- [EXERCISE GOAL]: Please transcribe exactly, and only, the lines of the data below between the line holding "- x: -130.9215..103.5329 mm" and the line holding "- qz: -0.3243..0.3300", inclusive.

[PROVIDED MATERIAL]

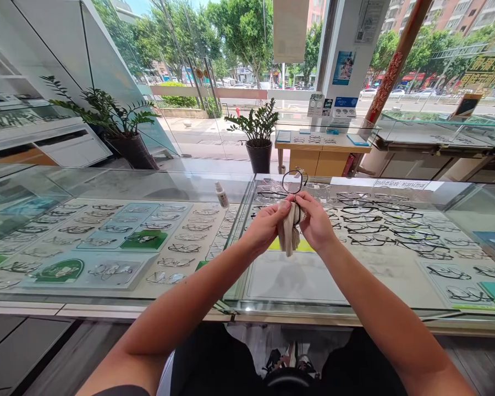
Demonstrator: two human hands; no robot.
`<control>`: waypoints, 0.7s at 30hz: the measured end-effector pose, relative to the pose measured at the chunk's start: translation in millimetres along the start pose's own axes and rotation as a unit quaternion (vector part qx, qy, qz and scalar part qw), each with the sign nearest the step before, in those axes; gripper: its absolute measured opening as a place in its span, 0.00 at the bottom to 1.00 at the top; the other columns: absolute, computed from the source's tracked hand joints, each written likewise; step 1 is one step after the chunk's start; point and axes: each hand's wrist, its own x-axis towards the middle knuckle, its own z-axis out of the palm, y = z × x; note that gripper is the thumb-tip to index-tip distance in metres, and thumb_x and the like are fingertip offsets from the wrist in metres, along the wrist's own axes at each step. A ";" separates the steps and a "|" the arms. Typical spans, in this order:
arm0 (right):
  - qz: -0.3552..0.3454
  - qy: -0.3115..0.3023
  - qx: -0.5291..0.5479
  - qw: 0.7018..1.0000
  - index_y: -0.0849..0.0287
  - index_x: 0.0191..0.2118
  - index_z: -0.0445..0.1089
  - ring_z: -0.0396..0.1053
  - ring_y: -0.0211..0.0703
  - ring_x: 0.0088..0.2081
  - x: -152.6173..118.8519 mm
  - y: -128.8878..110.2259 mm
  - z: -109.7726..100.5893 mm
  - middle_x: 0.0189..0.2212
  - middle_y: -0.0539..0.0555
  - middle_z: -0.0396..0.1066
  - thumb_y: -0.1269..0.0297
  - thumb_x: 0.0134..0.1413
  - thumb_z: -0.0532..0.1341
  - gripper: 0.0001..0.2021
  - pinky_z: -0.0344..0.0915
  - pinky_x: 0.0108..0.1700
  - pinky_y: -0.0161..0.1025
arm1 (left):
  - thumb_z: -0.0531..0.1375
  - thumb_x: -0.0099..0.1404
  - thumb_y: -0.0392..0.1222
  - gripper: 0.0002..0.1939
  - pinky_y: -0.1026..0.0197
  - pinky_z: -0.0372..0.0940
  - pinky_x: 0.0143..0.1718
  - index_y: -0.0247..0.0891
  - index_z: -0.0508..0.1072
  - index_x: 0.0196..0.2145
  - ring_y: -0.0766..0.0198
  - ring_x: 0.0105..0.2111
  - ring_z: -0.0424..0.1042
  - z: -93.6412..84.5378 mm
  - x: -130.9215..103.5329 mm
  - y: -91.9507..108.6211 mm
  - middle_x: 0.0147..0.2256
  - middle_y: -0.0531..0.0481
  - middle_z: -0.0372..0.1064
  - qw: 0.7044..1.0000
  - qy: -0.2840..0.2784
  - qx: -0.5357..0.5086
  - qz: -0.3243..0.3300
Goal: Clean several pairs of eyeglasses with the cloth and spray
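A person holds dark-framed glasses (292,182) upright above the right section of a glass display desk (289,283), rows of eyewear (367,217) beneath. The left hand (268,225) has its grip closed on a beige cloth (287,234); the right hand (315,223) pinches the frame beside it. A small spray bottle (221,195) stands to the left, with a potted plant (258,146) on the far side.
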 end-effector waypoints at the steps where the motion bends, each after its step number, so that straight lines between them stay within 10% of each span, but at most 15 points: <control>1: 0.000 -0.001 -0.003 1.000 0.53 0.34 0.75 0.70 0.42 0.38 0.0 -0.3 -0.4 0.37 0.51 0.77 0.52 0.49 0.75 0.14 0.68 0.42 0.40 | 0.77 0.58 0.59 0.25 0.62 0.70 0.31 0.36 0.81 0.42 0.65 0.27 0.74 0.4 0.0 0.4 0.31 0.50 0.77 1.000 0.001 -0.001 -0.002; 21: 0.005 0.010 0.047 0.999 0.54 0.33 0.80 0.67 0.40 0.37 -2.3 3.4 2.2 0.38 0.49 0.76 0.54 0.47 0.78 0.12 0.65 0.38 0.36 | 0.81 0.52 0.50 0.27 0.66 0.67 0.35 0.35 0.80 0.44 0.67 0.31 0.74 6.8 -3.6 2.1 0.34 0.50 0.78 1.000 0.004 0.018 0.014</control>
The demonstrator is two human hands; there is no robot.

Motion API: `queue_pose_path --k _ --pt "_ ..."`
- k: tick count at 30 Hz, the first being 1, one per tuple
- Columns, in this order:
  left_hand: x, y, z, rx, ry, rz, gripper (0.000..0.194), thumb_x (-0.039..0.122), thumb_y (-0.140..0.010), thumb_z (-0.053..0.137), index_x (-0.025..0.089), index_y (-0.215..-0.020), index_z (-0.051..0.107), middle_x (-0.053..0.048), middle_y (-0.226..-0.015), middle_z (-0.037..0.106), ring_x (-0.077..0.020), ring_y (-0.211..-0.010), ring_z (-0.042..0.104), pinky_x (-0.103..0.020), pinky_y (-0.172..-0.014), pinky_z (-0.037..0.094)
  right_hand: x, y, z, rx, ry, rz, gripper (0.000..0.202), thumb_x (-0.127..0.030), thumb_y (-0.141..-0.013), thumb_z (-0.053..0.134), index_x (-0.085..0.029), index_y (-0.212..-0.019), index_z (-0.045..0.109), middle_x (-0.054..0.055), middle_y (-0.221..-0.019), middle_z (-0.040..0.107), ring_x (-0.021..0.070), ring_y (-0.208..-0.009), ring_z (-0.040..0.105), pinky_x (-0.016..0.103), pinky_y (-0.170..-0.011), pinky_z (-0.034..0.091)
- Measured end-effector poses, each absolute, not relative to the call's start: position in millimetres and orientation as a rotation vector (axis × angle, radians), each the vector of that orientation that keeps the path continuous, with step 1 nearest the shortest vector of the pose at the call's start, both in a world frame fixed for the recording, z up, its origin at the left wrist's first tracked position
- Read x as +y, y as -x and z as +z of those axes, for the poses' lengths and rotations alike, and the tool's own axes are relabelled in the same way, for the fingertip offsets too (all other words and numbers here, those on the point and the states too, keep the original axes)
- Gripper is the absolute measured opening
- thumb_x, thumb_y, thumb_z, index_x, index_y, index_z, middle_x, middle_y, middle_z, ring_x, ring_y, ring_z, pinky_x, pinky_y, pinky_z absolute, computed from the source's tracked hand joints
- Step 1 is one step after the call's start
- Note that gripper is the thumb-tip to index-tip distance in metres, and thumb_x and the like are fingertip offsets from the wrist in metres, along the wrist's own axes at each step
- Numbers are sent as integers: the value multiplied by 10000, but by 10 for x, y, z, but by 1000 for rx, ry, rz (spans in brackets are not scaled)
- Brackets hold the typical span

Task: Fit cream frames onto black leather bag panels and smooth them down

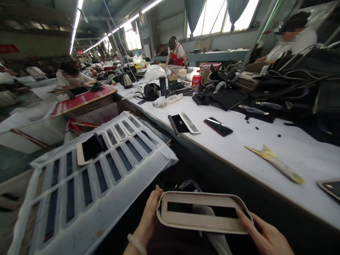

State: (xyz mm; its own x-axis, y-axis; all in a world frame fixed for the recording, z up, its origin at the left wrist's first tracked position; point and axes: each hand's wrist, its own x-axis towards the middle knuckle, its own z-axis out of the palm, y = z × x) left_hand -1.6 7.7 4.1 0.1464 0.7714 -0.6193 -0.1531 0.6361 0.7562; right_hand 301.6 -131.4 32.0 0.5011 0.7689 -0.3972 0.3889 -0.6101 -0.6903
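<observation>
Gripping a rounded, cream, slotted frame [196,226]; both hands [205,216] bare

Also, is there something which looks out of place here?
A black piece lies askew across the slotted white board, while pale frames nearby sit in a neat row. Small black scraps also lie loose on the table, near the phone.

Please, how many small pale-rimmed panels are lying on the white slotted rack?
4, side by side at the far end of the rack: nearest panel, second panel, third panel, farthest panel. The black piece may hide another.
</observation>
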Motion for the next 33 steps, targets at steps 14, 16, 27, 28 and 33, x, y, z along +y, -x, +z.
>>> queue_pose_path --k 14,16,27,28,33 --pt "-84 164 510 1474 -1942 477 366 377 -972 403 245 -1123 709 -64 -1016 755 -219 -935 712 -231 -780 507 -1318 -2924 276 -1018 2190 793 573 -710 -844 379 -219 -680 626 22 -640 645 183 -612 589 207 -560 447" --pt "-56 137 512 1525 -1885 418 363 365 -973 378 246 -987 720 -54 -904 759 -219 -851 713 -234 -696 484 -1302 -2950 290 -1050 2184 859 581 -726 -846 373 -228 -694 632 32 -681 674 197 -641 612 215 -581 463" --pt "-178 105 437 1673 -1760 315 420 413 -966 315 255 -637 522 -49 -614 635 -210 -578 601 -304 -581 316 -1133 -3108 455 -1149 2145 1135 593 -766 -834 363 -265 -775 676 69 -822 732 257 -771 681 249 -680 511" --pt "-203 109 422 1689 -1761 353 420 419 -966 325 256 -632 522 -47 -615 636 -209 -573 596 -305 -576 309 -1131 -3107 446 -1147 2155 1124 601 -772 -831 355 -267 -772 676 69 -811 731 255 -755 679 254 -674 508" --pt "-270 112 438 1679 -1675 395 447 538 -941 398 233 -696 615 -29 -589 630 -185 -533 555 -281 -543 320 -1161 -3081 427 -1137 2215 979 593 -796 -782 412 -271 -713 679 74 -723 720 264 -673 679 275 -609 504"
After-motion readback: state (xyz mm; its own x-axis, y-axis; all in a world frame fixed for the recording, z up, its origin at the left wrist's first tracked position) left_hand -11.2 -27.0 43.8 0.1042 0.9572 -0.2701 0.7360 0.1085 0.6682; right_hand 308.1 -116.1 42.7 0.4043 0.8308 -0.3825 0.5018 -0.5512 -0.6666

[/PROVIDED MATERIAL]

- [TASK ANSWER]:
  - x: -130.9215..103.5329 mm
  - y: -91.9507..108.6211 mm
  - middle_x: 0.0147..0.2256
  - middle_y: -0.0531..0.0481
  - middle_z: -0.0372..0.1064
  - qw: 0.7044..1.0000
  - qy: -0.2840..0.2784
  - qx: -0.5357..0.5086
  - qz: -0.3243..0.3300

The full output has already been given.